*** Begin section ***

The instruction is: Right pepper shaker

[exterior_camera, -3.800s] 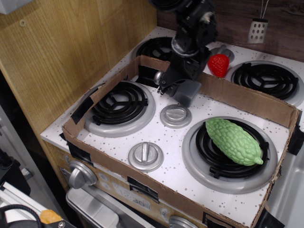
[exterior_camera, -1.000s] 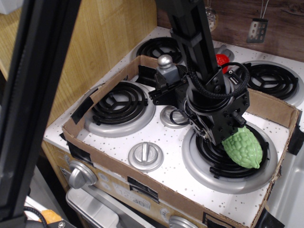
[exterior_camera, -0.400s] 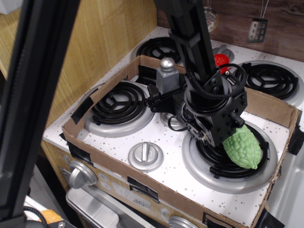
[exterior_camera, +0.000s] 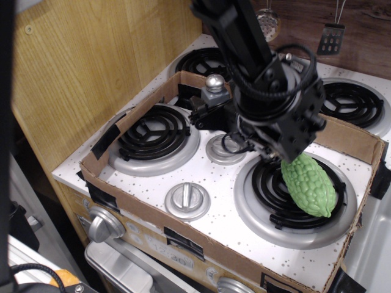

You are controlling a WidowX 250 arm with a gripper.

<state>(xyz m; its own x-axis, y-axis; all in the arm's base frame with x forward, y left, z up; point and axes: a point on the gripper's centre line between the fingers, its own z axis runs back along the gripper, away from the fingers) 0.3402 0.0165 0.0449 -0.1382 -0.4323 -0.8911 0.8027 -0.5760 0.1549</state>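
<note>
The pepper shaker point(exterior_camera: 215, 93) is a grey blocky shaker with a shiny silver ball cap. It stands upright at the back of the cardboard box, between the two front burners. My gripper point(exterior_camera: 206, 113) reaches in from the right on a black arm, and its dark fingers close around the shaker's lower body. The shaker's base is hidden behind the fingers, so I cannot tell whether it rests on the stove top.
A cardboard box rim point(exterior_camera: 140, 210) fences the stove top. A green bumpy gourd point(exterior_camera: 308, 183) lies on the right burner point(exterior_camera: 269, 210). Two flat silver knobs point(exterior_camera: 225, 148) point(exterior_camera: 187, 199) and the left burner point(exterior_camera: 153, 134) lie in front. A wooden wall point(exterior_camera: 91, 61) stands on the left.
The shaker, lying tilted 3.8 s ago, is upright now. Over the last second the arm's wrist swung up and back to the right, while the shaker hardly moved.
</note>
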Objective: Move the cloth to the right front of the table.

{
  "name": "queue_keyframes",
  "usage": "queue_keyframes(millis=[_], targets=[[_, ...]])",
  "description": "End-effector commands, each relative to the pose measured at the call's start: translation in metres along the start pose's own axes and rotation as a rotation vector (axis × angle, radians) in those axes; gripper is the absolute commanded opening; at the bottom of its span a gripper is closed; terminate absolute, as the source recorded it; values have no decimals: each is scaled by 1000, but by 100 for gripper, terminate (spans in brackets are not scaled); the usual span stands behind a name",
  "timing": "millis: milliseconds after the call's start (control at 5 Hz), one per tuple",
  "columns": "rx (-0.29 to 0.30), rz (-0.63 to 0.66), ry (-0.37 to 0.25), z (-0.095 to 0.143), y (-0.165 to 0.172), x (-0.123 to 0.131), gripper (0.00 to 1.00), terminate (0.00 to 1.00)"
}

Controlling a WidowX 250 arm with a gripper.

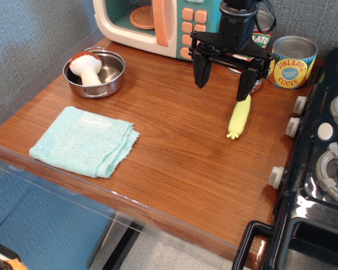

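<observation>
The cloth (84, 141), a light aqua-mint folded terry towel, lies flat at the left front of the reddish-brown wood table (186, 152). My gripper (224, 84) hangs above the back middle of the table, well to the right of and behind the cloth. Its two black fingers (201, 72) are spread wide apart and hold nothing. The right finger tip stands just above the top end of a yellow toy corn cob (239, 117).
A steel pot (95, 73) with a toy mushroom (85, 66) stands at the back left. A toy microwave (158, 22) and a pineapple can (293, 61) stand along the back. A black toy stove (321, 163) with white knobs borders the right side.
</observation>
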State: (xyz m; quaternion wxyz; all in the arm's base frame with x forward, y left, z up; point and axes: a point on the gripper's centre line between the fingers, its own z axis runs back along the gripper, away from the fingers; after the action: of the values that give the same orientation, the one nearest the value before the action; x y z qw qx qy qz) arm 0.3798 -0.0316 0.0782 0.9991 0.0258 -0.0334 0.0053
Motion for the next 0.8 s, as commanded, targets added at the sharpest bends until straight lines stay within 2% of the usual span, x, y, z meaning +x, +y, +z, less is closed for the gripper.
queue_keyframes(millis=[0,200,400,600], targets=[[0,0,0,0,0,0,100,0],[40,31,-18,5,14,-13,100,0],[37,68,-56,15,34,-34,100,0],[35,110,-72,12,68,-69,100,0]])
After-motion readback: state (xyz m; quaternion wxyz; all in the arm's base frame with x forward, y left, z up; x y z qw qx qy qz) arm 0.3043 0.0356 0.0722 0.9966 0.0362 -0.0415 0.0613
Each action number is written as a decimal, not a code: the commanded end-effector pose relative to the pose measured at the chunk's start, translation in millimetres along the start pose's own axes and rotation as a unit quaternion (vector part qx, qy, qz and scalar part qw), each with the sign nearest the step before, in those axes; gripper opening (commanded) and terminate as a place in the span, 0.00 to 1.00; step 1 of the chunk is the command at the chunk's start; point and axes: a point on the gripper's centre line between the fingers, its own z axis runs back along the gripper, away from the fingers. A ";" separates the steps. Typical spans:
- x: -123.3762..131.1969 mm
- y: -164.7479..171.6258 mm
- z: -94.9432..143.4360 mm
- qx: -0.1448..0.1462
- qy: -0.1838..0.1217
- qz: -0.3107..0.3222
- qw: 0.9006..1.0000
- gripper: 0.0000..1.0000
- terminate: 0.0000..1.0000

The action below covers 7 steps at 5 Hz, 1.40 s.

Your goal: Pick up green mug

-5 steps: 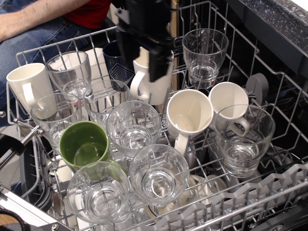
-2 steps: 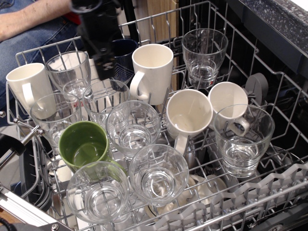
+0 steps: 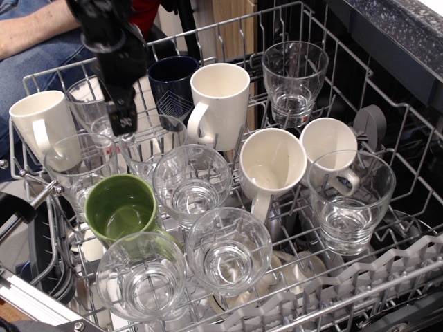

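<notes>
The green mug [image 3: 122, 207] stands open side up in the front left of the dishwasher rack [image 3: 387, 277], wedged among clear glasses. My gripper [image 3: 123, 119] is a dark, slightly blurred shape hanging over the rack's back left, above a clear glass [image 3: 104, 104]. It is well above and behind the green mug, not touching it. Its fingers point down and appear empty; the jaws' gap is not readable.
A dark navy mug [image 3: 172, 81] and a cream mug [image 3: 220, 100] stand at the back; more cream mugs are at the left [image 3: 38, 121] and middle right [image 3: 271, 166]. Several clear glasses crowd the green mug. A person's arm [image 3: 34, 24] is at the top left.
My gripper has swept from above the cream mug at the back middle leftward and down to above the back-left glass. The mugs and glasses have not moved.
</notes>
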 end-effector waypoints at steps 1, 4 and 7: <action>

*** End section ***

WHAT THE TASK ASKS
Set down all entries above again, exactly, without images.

FINISHED TASK
The instruction is: Right pepper shaker

[exterior_camera, -3.800s] 
[exterior_camera, -1.000s] 
[exterior_camera, -0.400s] 
[exterior_camera, +0.000s] 

You are controlling a WidowX 250 arm with a gripper.

<state>(xyz m; its own x-axis, y-axis; all in the arm's base frame with x forward, y left, z up; point and axes: a point on the gripper's centre line between the fingers, its own z axis runs back along the gripper, away from the fingers) 0.3402 0.0165 0.0449 -0.1382 -0.4323 -0.8911 0.8027 -0.5760 0.1549</state>
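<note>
The pepper shaker point(exterior_camera: 215, 93) is a grey blocky shaker with a shiny silver ball cap. It stands upright at the back of the cardboard box, between the two front burners. My gripper point(exterior_camera: 206, 113) reaches in from the right on a black arm, and its dark fingers close around the shaker's lower body. The shaker's base is hidden behind the fingers, so I cannot tell whether it rests on the stove top.
A cardboard box rim point(exterior_camera: 140, 210) fences the stove top. A green bumpy gourd point(exterior_camera: 308, 183) lies on the right burner point(exterior_camera: 269, 210). Two flat silver knobs point(exterior_camera: 225, 148) point(exterior_camera: 187, 199) and the left burner point(exterior_camera: 153, 134) lie in front. A wooden wall point(exterior_camera: 91, 61) stands on the left.
The shaker, lying tilted 3.8 s ago, is upright now. Over the last second the arm's wrist swung up and back to the right, while the shaker hardly moved.
</note>
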Objective: Move the cloth to the right front of the table.

{
  "name": "queue_keyframes",
  "usage": "queue_keyframes(millis=[_], targets=[[_, ...]])",
  "description": "End-effector commands, each relative to the pose measured at the call's start: translation in metres along the start pose's own axes and rotation as a rotation vector (axis × angle, radians) in those axes; gripper is the absolute commanded opening; at the bottom of its span a gripper is closed; terminate absolute, as the source recorded it; values have no decimals: each is scaled by 1000, but by 100 for gripper, terminate (spans in brackets are not scaled); the usual span stands behind a name",
  "timing": "millis: milliseconds after the call's start (control at 5 Hz), one per tuple",
  "columns": "rx (-0.29 to 0.30), rz (-0.63 to 0.66), ry (-0.37 to 0.25), z (-0.095 to 0.143), y (-0.165 to 0.172), x (-0.123 to 0.131), gripper (0.00 to 1.00), terminate (0.00 to 1.00)"
}

Controlling a WidowX 250 arm with a gripper.


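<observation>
The cloth (84, 141), a light aqua-mint folded terry towel, lies flat at the left front of the reddish-brown wood table (186, 152). My gripper (224, 84) hangs above the back middle of the table, well to the right of and behind the cloth. Its two black fingers (201, 72) are spread wide apart and hold nothing. The right finger tip stands just above the top end of a yellow toy corn cob (239, 117).
A steel pot (95, 73) with a toy mushroom (85, 66) stands at the back left. A toy microwave (158, 22) and a pineapple can (293, 61) stand along the back. A black toy stove (321, 163) with white knobs borders the right side.
</observation>
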State: (xyz m; quaternion wxyz; all in the arm's base frame with x forward, y left, z up; point and axes: a point on the gripper's centre line between the fingers, its own z axis runs back along the gripper, away from the fingers; after the action: of the values that give the same orientation, the one nearest the value before the action; x y z qw qx qy qz) arm 0.3798 -0.0316 0.0782 0.9991 0.0258 -0.0334 0.0053
Motion for the next 0.8 s, as commanded, targets added at the sharpest bends until straight lines stay within 2% of the usual span, x, y, z meaning +x, +y, +z, less is closed for the gripper.
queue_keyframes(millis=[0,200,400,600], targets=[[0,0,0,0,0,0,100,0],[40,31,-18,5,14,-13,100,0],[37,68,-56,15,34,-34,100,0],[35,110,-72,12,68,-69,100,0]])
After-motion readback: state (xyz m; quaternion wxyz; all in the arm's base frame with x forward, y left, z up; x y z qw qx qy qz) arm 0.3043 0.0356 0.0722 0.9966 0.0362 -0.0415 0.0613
Each action number is written as a decimal, not a code: the commanded end-effector pose relative to the pose measured at the chunk's start, translation in millimetres along the start pose's own axes and rotation as a unit quaternion (vector part qx, qy, qz and scalar part qw), each with the sign nearest the step before, in those axes; gripper opening (commanded) and terminate as a place in the span, 0.00 to 1.00; step 1 of the chunk is the command at the chunk's start; point and axes: a point on the gripper's centre line between the fingers, its own z axis runs back along the gripper, away from the fingers. A ";" separates the steps. Typical spans:
- x: -123.3762..131.1969 mm
- y: -164.7479..171.6258 mm
- z: -94.9432..143.4360 mm
- qx: -0.1448..0.1462
- qy: -0.1838..0.1217
- qz: -0.3107..0.3222
- qw: 0.9006..1.0000
- gripper: 0.0000..1.0000
- terminate: 0.0000..1.0000

The action below covers 7 steps at 5 Hz, 1.40 s.

Your goal: Pick up green mug

-5 steps: 
-2 steps: 
+0 steps: 

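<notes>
The green mug [image 3: 122, 207] stands open side up in the front left of the dishwasher rack [image 3: 387, 277], wedged among clear glasses. My gripper [image 3: 123, 119] is a dark, slightly blurred shape hanging over the rack's back left, above a clear glass [image 3: 104, 104]. It is well above and behind the green mug, not touching it. Its fingers point down and appear empty; the jaws' gap is not readable.
A dark navy mug [image 3: 172, 81] and a cream mug [image 3: 220, 100] stand at the back; more cream mugs are at the left [image 3: 38, 121] and middle right [image 3: 271, 166]. Several clear glasses crowd the green mug. A person's arm [image 3: 34, 24] is at the top left.
My gripper has swept from above the cream mug at the back middle leftward and down to above the back-left glass. The mugs and glasses have not moved.
</notes>
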 end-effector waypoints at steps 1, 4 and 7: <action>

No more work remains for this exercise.